* What you have to do:
Which lines in the data contain the word "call"? Please copy each of them.

-- Opening Marker --

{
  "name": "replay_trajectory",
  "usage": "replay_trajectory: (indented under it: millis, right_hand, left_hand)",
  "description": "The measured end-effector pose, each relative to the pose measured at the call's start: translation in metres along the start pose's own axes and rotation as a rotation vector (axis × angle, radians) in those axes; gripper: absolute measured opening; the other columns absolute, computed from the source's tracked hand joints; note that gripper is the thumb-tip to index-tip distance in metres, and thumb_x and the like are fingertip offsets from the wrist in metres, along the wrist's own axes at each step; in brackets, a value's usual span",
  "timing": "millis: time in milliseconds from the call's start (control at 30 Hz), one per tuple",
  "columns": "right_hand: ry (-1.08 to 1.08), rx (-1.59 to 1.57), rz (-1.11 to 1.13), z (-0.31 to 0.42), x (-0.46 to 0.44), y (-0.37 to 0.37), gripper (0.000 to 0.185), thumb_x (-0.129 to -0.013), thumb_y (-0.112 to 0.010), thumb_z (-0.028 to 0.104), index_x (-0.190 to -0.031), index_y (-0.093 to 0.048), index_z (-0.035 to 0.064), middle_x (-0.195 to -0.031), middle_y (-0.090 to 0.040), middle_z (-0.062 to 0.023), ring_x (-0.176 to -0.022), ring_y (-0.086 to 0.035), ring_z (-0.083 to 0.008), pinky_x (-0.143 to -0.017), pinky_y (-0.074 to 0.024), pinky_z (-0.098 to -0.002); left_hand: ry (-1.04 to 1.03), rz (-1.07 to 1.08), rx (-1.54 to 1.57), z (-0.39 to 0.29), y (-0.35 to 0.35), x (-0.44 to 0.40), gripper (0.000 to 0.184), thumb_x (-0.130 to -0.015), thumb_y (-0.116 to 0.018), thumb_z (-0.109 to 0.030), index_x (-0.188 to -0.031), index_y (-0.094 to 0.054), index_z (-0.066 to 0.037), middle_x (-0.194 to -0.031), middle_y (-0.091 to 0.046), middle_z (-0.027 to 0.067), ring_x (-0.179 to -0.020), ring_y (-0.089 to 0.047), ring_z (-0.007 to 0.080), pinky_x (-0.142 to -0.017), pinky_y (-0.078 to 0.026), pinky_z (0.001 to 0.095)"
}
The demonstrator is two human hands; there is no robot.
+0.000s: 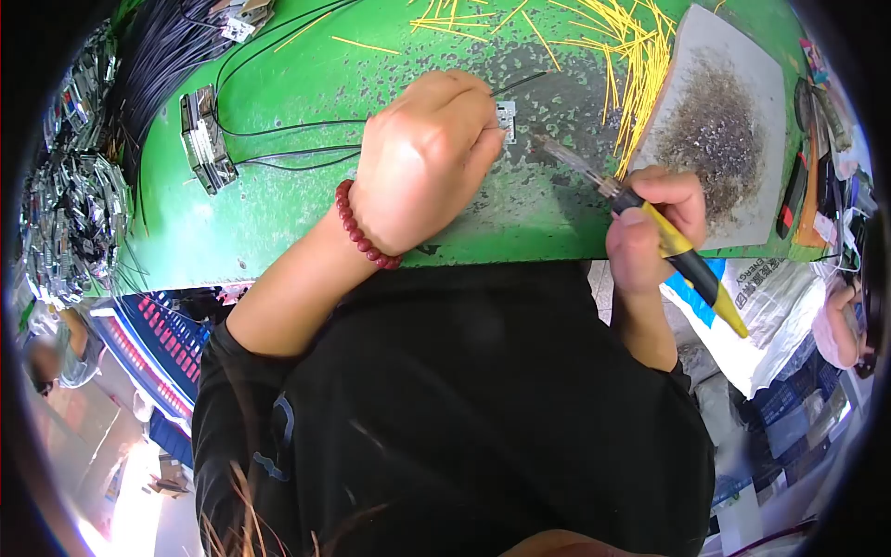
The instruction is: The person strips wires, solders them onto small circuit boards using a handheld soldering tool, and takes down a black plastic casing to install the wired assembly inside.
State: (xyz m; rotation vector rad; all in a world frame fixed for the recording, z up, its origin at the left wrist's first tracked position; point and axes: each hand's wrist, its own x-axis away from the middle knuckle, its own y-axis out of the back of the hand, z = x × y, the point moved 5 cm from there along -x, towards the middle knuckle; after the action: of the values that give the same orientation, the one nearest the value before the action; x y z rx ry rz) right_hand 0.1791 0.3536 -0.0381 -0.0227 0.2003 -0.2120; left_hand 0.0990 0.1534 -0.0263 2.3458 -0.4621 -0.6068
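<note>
My left hand [427, 139], with a dark red bead bracelet [355, 227] at the wrist, is closed over the green tabletop. A small white circuit board [506, 122] sticks out at its fingertips; the rest is covered by the hand. Black wires [306, 151] run from under this hand to a shiny, dark, flat metal part [206, 141] on the left. Held in my right hand [653, 227] is a yellow and black soldering iron [685, 260]. Its tip points up and left toward the board, a short gap away from it.
Yellow wires [640, 84] lie scattered at the back right, beside a grey board with dark crumbs [673, 102]. Black wires [167, 65] and a heap of shiny metal parts [74, 204] fill the left side. Other people [70, 348] are partly visible at the edges.
</note>
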Motion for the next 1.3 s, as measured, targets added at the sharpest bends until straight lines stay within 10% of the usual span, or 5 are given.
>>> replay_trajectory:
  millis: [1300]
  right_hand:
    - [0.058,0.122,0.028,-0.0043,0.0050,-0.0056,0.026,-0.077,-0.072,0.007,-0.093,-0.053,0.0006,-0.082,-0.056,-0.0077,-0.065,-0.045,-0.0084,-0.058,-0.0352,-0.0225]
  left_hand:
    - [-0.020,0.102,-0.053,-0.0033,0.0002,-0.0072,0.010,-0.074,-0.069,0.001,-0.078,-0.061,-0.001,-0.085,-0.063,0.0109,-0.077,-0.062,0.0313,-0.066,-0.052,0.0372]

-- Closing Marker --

* Written response:
  "description": "The measured end-effector pose, each relative to the pose measured at the call's start: translation in metres along the start pose's own axes and rotation as a rotation vector (axis × angle, radians) in those axes; gripper: absolute measured opening; the other columns absolute, computed from the source's tracked hand joints; note that gripper is the thumb-tip to index-tip distance in metres, and thumb_x and the like are fingertip offsets from the wrist in metres, along the wrist's own axes at each step; in brackets, a value's usual span",
  "timing": "millis: time in milliseconds from the call's start (control at 30 Hz), one per tuple",

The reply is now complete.